Some are skeptical that wages will rise quickly. Dean Baker, senior economist for the Center for Economic and Policy Research, believes the economy might have the capacity to create many more jobs before wages start going up.
“If we actually start to get close to full employment and it’s starting to put pressure on the economy, we’d see higher inflation, leading to higher interest rates,” he says. “I don’t know if we’re at that point yet.”
How to deal
You can’t fight higher interest rates and inflation, but you can learn to live with them:
Don’t rush. Buy a home when you’re ready to own and not before. If your life and career are still in flux, keep renting until you know it’s time to settle down. If you need to wait to save up for a down payment, keep doing that. In a recent survey conducted on behalf of NerdWallet, 11% of millennial homeowners said they should have waited until they could make a bigger down payment.
Keep things in perspective.
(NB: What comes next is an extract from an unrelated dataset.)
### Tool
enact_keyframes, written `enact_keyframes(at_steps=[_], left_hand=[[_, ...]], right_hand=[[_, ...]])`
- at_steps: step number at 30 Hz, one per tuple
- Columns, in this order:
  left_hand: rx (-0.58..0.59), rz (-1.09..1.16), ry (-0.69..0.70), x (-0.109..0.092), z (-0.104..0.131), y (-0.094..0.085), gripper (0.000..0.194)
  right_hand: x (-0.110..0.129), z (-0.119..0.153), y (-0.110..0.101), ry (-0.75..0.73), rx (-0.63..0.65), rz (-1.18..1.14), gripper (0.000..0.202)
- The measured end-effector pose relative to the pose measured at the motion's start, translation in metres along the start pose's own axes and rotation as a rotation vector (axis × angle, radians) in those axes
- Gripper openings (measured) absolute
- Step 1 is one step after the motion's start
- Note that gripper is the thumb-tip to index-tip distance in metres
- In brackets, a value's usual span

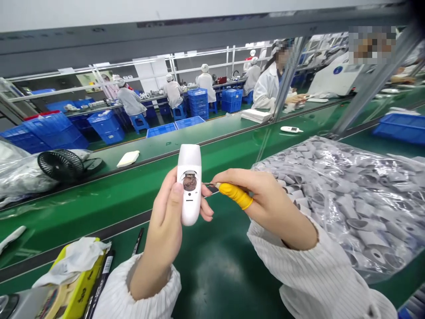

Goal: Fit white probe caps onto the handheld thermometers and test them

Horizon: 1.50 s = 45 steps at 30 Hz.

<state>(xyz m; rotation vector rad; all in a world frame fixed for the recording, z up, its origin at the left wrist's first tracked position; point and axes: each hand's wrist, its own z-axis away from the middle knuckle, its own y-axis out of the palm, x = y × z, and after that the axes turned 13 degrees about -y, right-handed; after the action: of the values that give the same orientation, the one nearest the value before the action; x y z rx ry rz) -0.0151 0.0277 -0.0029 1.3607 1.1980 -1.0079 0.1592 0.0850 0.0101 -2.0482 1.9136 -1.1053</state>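
My left hand point(169, 217) is wrapped round a white handheld device point(191, 212) and holds it upright. A round recess on the device's face lies open, showing coppery, dark parts inside. Beside it my right hand point(265, 199), with a yellow finger cot point(235, 196) on one digit, pinches a thin pointed metal tool point(210, 184). The tool's tip points left at the device's right edge; whether it touches is unclear. Most of the tool is hidden in the fingers.
A clear plastic bag point(361, 212) full of grey-white plastic caps fills the right side. At lower left are a yellow box point(83, 288), tape and a black pen point(137, 241). A green conveyor point(99, 195) runs across, with a black fan point(61, 166) beyond. A co-worker point(268, 84) sits opposite.
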Motion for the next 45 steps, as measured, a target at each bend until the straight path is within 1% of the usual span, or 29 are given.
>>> enact_keyframes(at_steps=[2, 5, 9, 17, 21, 26, 30, 34, 38, 39, 41, 42, 45], left_hand=[[0.003, 0.021, 0.009, 0.001, 0.001, 0.002, 0.027], [0.013, 0.022, 0.007, 0.001, 0.004, 0.004, 0.028], [0.004, -0.002, -0.001, 0.001, 0.006, 0.007, 0.027], [-0.055, -0.019, 0.008, -0.001, 0.007, 0.008, 0.026], [-0.059, -0.017, 0.008, -0.001, 0.008, 0.008, 0.026], [-0.054, -0.017, 0.042, 0.002, 0.007, 0.008, 0.029], [-0.085, -0.050, 0.072, 0.003, 0.006, 0.009, 0.029], [-0.126, -0.146, 0.117, 0.007, 0.006, 0.009, 0.031], [-0.255, -0.366, 0.194, 0.010, 0.003, 0.007, 0.037], [-0.254, -0.386, 0.180, 0.010, 0.002, 0.006, 0.038], [-0.196, -0.335, 0.099, 0.007, 0.001, 0.003, 0.038], [-0.151, -0.273, 0.049, 0.005, 0.000, 0.002, 0.037], [-0.006, -0.071, -0.076, -0.003, -0.001, -0.004, 0.031]], right_hand=[[0.001, 0.001, 0.002, 0.017, -0.002, 0.005, 0.017], [0.002, 0.002, 0.004, 0.038, -0.006, -0.063, 0.010], [0.003, 0.001, 0.004, 0.041, -0.008, -0.087, 0.013], [0.005, 0.000, 0.003, 0.049, -0.011, -0.053, 0.008], [0.006, 0.000, 0.003, 0.045, -0.016, -0.028, 0.010], [0.007, 0.002, 0.001, 0.036, -0.026, 0.025, 0.011], [0.006, 0.002, 0.000, 0.040, -0.015, 0.092, 0.013], [0.005, 0.004, 0.001, 0.030, -0.010, 0.151, 0.013], [0.008, 0.005, 0.003, 0.012, 0.010, 0.294, 0.018], [0.008, 0.005, 0.003, 0.011, 0.027, 0.314, 0.020], [0.006, 0.004, 0.004, 0.022, 0.058, 0.264, 0.020], [0.004, 0.003, 0.004, 0.029, 0.056, 0.190, 0.017], [-0.005, -0.001, 0.007, 0.034, 0.031, -0.141, 0.009]])
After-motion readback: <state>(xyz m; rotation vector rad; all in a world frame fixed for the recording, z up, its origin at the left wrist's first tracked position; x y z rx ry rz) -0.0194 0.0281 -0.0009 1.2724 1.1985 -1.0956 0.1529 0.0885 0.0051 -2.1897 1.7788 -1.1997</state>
Today’s 30-year mortgage rates are under 5%. From 1972 (when Freddie Mac’s records begin) through 1979, the 30-year fixed averaged 9.03%. It averaged 12.71% in the 1980s, 8.12% in the 1990s and 6.29% from 2000 through 2009. And in those decades of higher mortgage rates, people still bought houses.
Learn about ARMs. As fixed mortgage rates rise, more borrowers will get adjustable-rate mortgages, says Mat Ishbia, president and CEO of United Wholesale Mortgage. The introductory rates on ARMs tend to be lower than fixed-rate mortgages. ARM rates can rise later, though. Ishbia says educating consumers about ARMs will become an important part of his company’s business in the next few years.